Mrs Gandhi, the Italian-born widow of the former Prime Minister, Rajiv Gandhi, is a default member of India's most famous political dynasty who led her party to its worst electoral defeat in 1999, when the BJP swept to power. The BJP spearheaded a campaign against her foreign origin, saying her Italian birth makes her incapable of becoming prime minister.

Despite what Congress leaders call a clear mandate for Mrs Gandhi's leadership, the campaign continues to plague her. But who will become India's next Prime Minister? Today, Mrs Gandhi met a former Congress ally who split from the party, saying he could not accept a foreign-born citizen as prime minister of India. Congress will elect its parliamentary leader tomorrow, a post she now holds. The meeting will decide who is likely to be Prime Minister.

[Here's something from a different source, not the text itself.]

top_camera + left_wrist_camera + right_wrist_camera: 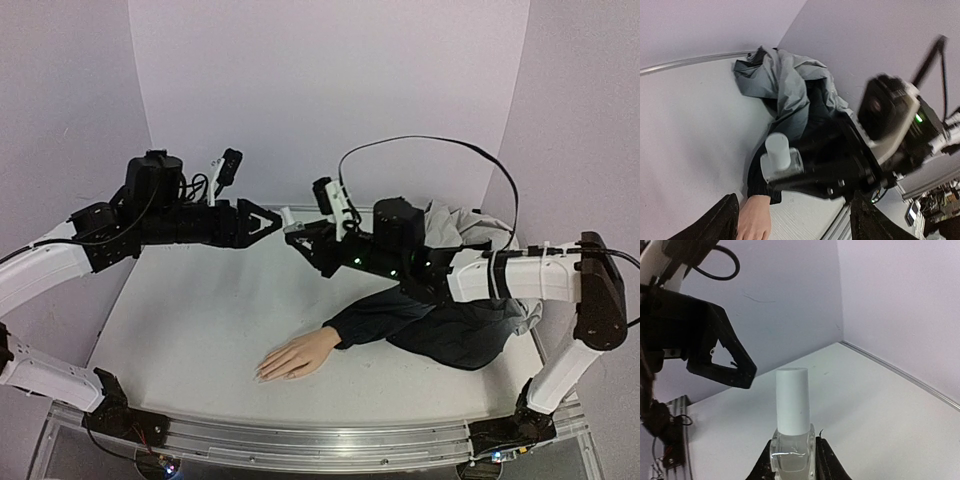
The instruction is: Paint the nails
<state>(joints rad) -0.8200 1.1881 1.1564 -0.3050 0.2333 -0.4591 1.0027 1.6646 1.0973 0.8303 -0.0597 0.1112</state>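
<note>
A: Black jaws on the left gripper point(272, 224), spread wide with nothing in them?
B: Yes, empty. They face the white cap point(792, 399) just to their right, near but not touching. The bottle point(792, 447) has its long axis roughly on that line, cap toward the left gripper.
A: And the right gripper point(792, 462)?
B: Clamped on the bottle's glass body, with the cap sticking out free. I'd judge the left one has to close around the cap in line with it.
A: The nails point(263, 373)?
B: On the mannequin hand point(297, 354), which lies flat on the table point(190, 320) toward the near edge. It's well apart from both grippers, fingers pointing left. Neither arm is clearly nearer.
A: Can you see them properly?
B: No, they're too small from above, and the left wrist view cuts the fingers off. The dark sleeve point(400, 315) runs right into a grey jacket point(480, 240).
</note>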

Yesterday's 5 per cent plunge on the Bombay Stock Exchange pointed to fears that the Congress-led coalition will slow the BJP's economic reforms that include privatisations and elimination of some guaranteed government jobs. Those fears come from Congress's key allies in any new government: the Left parties, especially the Communist Party of India. The Left gained a critical bloc of more than 60 seats in Parliament, their highest score since Independence.

The Congress and the Left are scrambling to prove they will not oppose reforms considered essential to India's economic progress. But Communist leaders have said they are against many of the bullish BJP-led privatisations of India's state firms. It was enough to send the markets crashing. But that does not matter to rural India, where there is a tenuous hope that the mandate given to the Congress Party will improve their lives.

In Orbassano, the small Italian Alpine town where Sonia Gandhi went to school, locals are waking up to the achievement of their most famous compatriot. She left for India more than 35 years ago and became an Indian citizen in 1983. She returned home only rarely.

Mrs Gandhi, 57, was born Sonia Maino in this town of 22,000 people outside Turin. Her father was a building contractor. Locals think of her with great pride. "She was very beautiful," said 55-year-old Liliana Paviolo, who was at Mrs Gandhi's private Roman Catholic school. "She stood out from the others." Her entire family was modest, Mrs Paviolo added. "They are very normal, very down-to-earth people, who talked to everyone."

She went to India as the 21-year-old bride of Rajiv Gandhi, who was elected prime minister in 1984 and assassinated in 1991. Years later, his wife entered politics and now appears likely to become India's first foreign-born prime minister.